The Enforcement Directorate (ED) has launched an investigation into the Bengaluru-based gold refining and jewellery manufacturing company, Rajesh Exports, following a series of raids that commenced on June 23 and extended until Wednesday. The agency has reported uncovering significant irregularities, including a suspicious overseas investment of Rs 1,035 crore and opaque foreign trade transactions amounting to approximately Rs 3,000 crore. Additionally, there is a noted inventory mismatch of 40 per cent and an alleged share-manipulation scheme involving Rs 600 crore.

These searches were executed at nine locations across Bengaluru and Mumbai as part of a broader probe into potential violations of the Foreign Exchange Management Act (FEMA). During the raids, investigators seized various incriminating documents and digital evidence that are currently being analysed to examine possible foreign exchange violations.

One critical aspect of the ED’s inquiry is that Rajesh Exports allegedly failed to provide essential documentation related to its foreign transactions, which included imports and exports. The absence of these documents has complicated the verification process for the authenticity of the transactions.

Suspicious Investments and Transactions Under Scrutiny

Among the significant transactions being scrutinised is Rajesh Exports’ claimed investment of Rs 1,035 crore in mining projects within Africa. The ED stated that no contemporaneous records or supporting documents regarding this investment were identified in the course of the searches.
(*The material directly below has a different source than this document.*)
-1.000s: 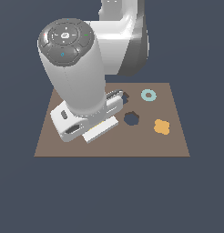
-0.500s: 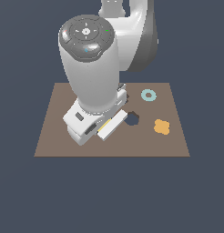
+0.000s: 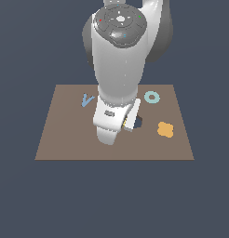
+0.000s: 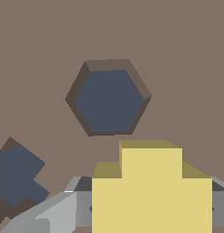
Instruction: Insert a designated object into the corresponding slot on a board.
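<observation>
My grip: my gripper (image 4: 150,214) clamps one yellow piece (image 4: 151,191), held above the board (image 3: 65,139).
Cutouts: two, one hexagonal hole (image 4: 109,98), one cross-shaped slot (image 4: 16,175).
Coloured shapes: three.

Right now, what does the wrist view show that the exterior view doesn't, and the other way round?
Only the wrist view shows the pale-yellow piece clearly between the grey fingers, a whole hexagonal cutout, and part of the cross-shaped slot. Only the exterior view shows the blue V shape, teal ring, orange clover piece and the arm. Both show the brown board.
</observation>
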`<state>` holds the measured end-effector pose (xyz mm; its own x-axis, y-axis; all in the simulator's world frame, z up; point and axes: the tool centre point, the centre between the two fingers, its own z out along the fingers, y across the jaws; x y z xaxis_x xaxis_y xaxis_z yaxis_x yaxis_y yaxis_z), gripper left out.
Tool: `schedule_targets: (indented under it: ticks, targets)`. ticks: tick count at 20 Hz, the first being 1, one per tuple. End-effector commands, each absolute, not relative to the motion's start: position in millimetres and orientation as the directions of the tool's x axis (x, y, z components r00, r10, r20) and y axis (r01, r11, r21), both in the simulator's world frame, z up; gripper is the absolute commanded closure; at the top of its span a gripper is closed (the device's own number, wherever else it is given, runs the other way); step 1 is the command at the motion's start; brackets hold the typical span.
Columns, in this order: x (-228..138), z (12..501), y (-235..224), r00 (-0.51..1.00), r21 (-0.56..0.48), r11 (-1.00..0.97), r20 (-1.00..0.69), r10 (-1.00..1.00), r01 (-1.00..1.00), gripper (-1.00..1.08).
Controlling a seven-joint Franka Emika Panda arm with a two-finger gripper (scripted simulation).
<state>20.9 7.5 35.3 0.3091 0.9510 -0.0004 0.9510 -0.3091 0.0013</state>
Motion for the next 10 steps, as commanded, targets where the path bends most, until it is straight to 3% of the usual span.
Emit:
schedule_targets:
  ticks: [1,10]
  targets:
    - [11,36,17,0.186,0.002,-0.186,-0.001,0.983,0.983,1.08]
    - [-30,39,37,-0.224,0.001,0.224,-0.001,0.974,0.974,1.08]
In relation to foreign trade, the investigation has indicated that Rajesh Exports adjusted around Rs 3,000 crore in payments and dues through transactions that lacked transparency. Investigators have pointed out that the company offset its receivables against payables involving overseas parties, notably those based in the United Arab Emirates. This has raised concerns about whether these transactions were designed to obscure the actual nature of foreign exchange movements.

Furthermore, during physical inspections at the company’s facilities, the ED reportedly discovered considerable discrepancies—specifically, a 40 per cent difference between inventory records and the actual stock present. This discrepancy forms a pivotal focus of the ongoing investigation.

Concerns Regarding Management Remuneration and Share Manipulation

The ED has raised questions about what it describes as “disproportionate remuneration” to the senior management of Rajesh Exports. Notably, despite the company reporting consolidated revenue of nearly Rs 7.7 lakh crore, its Chief Financial Officer has reportedly not received a salary since 2020, and its Managing Director allegedly earned only around Rs 17,000 per month. Such figures are viewed as inconsistent with the norms expected for a company of this size.

In parallel with these findings, the ED indicated that it has identified dubious block trades in Rajesh Exports shares, involving individuals associated with disclosures from the International Consortium of Investigative Journalists (ICIJ). It is alleged that over Rs 600 crore may have been moved out of India through share manipulation linked to non-resident Indian (NRI) entities. These transactions are currently being examined within the broader scope of the FEMA investigation.

Meanwhile, the Securities and Exchange Board of India (Sebi) is simultaneously conducting a detailed investigation into the company’s accounting and financial reporting. Sebi’s scrutiny intensified following a shareholder complaint in March 2024 regarding substantial unpaid trade receivables, which has led to a forensic audit being commissioned and temporary restrictions placed on the company’s promoter-chairman, Rajesh Mehta.

Rajesh Exports has consistently denied any allegations of wrongdoing in response to Sebi’s interim order, asserting the accuracy of its reported revenues. The company has characterised the circumstances as a ‘communication gap’ and indicated that it is in the process of addressing the concerns raised by the regulatory bodies.